Delahaye was a family-owned automobile manufacturing company, founded by Émile Delahaye in 1894 in Tours, France. Manufacturing was moved to Paris following incorporation with two unrelated brothers-in-law as equal partners in 1898. The company built a low volume line of limited production luxury cars with coachbuilt bodies; trucks; utility and commercial vehicles; busses; and fire-trucks. Delahaye made a number of technical innovations in its early years; and, after establishing a racing department in 1932, the company came to particular prominence in France in the mid-to-late 1930s, with its Type 138, Type 135SC, and type 145 cars winning numerous races, and setting International records. The company faced setbacks due to the Second World War, and was taken over by amalgamation with arch competitor Hotchkiss in 1954. Both were taken over by the Brandt organization, within mere months, with automotive product manufacturing ended.

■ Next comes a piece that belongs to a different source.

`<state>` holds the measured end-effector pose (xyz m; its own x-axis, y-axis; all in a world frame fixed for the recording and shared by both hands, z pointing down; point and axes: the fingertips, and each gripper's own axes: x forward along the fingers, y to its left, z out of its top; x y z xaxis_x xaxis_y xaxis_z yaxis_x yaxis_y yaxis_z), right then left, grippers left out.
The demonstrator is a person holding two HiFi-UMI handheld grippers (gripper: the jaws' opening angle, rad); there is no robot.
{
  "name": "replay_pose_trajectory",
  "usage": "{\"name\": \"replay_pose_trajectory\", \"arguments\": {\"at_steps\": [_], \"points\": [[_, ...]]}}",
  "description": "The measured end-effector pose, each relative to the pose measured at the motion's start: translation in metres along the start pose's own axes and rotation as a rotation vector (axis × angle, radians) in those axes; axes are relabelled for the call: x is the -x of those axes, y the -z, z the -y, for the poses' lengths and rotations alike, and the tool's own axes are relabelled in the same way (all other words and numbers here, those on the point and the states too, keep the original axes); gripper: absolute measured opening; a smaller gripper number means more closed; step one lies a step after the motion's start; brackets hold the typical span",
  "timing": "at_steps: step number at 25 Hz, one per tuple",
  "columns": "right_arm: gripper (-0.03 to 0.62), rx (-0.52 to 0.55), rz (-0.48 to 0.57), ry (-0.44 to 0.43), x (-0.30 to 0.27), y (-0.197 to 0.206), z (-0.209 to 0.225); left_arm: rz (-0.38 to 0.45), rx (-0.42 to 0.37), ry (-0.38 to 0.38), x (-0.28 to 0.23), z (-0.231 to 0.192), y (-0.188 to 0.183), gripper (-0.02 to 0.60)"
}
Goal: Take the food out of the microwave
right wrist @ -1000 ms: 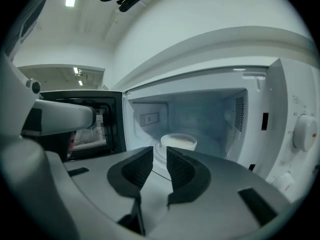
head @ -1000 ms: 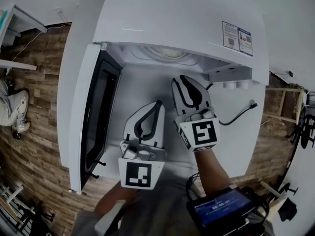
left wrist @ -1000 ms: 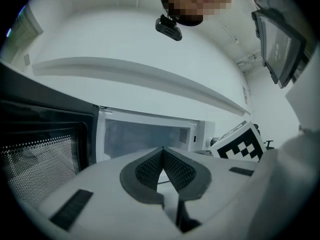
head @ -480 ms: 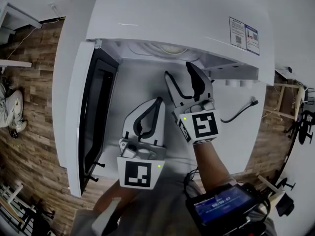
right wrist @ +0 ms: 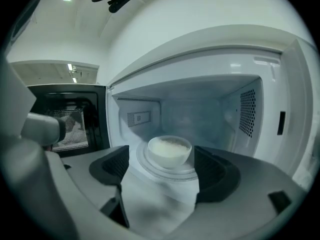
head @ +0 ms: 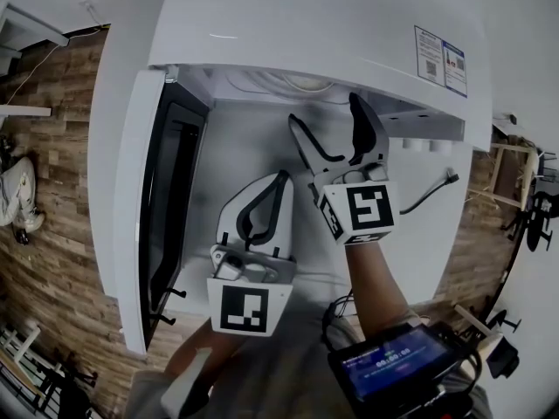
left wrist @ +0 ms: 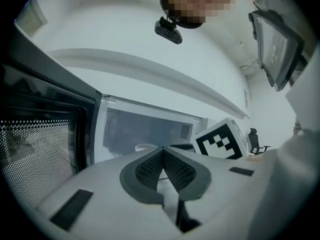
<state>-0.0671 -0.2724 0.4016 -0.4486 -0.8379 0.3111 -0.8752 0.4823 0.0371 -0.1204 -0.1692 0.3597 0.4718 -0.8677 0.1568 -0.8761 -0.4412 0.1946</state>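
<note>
**Right gripper open before the bowl in the microwave**

Head view: the microwave (head: 306,24) stands on a white surface (head: 236,138). Its door (head: 166,199) is swung fully open at the left of the view and shows a dark, meshed window. Both grippers are held in front of the open cavity.

The right gripper (head: 325,112) is the farther forward, with its tips at the mouth of the cavity, just under the edge of the oven's top. Its jaws have just been opening and now stand wide apart, gripping nothing.

Right gripper view: the bowl (right wrist: 170,151), white and filled with a pale, grainy food, sits at the middle of the round turntable (right wrist: 150,170) inside the cavity. It appears in line with the gap between the two dark pads (right wrist: 114,165), but deeper in than they are. Neither pad touches it.

The left gripper (head: 281,180) is held lower in the head view, nearer the person, between the door and the right gripper. Left gripper view: its jaws are closed tip to tip with nothing between them. They point toward the cavity, and the door's mesh fills the left of that view. The right gripper's marker cube (left wrist: 222,140) shows just to the right of the jaws.

A dark cable (head: 428,190) lies on the white surface at the right of the head view, well apart from both grippers.
</note>
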Motion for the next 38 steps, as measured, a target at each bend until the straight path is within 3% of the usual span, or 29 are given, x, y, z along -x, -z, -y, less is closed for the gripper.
{"name": "replay_pose_trajectory", "arguments": {"at_steps": [7,19,38], "points": [[0.480,0.057,-0.032,0.007,-0.035,-0.017,0.008,0.005,0.012,0.009,0.000,0.000,-0.002,0.005],[0.508,0.042,-0.099,0.052,-0.067,0.017,0.016,-0.015,0.026,-0.006,-0.001,-0.015,0.006,0.005],[0.518,0.092,-0.124,0.134,-0.090,0.020,0.026,-0.049,0.040,-0.007,-0.006,-0.024,0.017,0.005]]}}
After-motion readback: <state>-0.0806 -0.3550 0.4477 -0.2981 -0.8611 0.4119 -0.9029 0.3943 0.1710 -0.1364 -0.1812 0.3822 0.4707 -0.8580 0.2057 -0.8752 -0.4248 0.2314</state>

The Delahaye 135 is a luxury car manufactured by French automaker Delahaye. Designed by engineer Jean François, it was produced from 1935 until 1954 in many different body styles. A sporting tourer, it was also popular for racing.

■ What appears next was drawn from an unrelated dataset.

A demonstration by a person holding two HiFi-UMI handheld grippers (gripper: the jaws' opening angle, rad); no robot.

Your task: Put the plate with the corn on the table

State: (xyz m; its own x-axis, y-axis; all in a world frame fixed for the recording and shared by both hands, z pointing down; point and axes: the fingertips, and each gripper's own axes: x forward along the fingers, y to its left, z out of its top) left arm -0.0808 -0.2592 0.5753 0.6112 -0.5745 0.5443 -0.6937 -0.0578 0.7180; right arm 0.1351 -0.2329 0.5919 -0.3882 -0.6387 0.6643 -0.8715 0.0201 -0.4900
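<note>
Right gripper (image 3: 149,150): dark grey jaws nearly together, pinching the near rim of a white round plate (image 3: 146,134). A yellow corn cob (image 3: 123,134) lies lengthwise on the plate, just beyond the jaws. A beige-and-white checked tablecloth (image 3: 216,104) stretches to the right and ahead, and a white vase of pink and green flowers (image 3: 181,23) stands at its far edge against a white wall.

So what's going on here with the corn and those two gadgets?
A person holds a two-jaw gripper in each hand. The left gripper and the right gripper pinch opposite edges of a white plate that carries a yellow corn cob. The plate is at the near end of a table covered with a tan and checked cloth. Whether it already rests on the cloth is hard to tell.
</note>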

A larger-displacement (3,557 cc) 135M was introduced in 1936. Largely the same as the regular 135, the new engine offered 90, 105, or 115 hp, with either one, two, or three carburetors. As with the 135/138, a less sporty, longer wheelbase version was also built, called the "148". The 148 had a 3,150 mm wheelbase, or 3,350 mm in a seven-seater version. On the two shorter wheelbases, a 134N was also available, with a 2,150 cc four-cylinder version of the 3.2-litre six from the 135. Along with a brief return of the 134, production of 148, 135M, and 135MS models was resumed after the end of the war. The 135 and 148 were then joined by the one litre larger engined Delahaye 175 / 175S; 178; and 180, being an entirely new series that was under development before the war. When the large displacement chassis-series was discontinued in 1951, the 135M was updated to be introduced as the Type 235, as a last ditch effort to save Delahaye. It was a fine product, and was offered until the demise of Delahaye in 1954. Only 84 examples were built.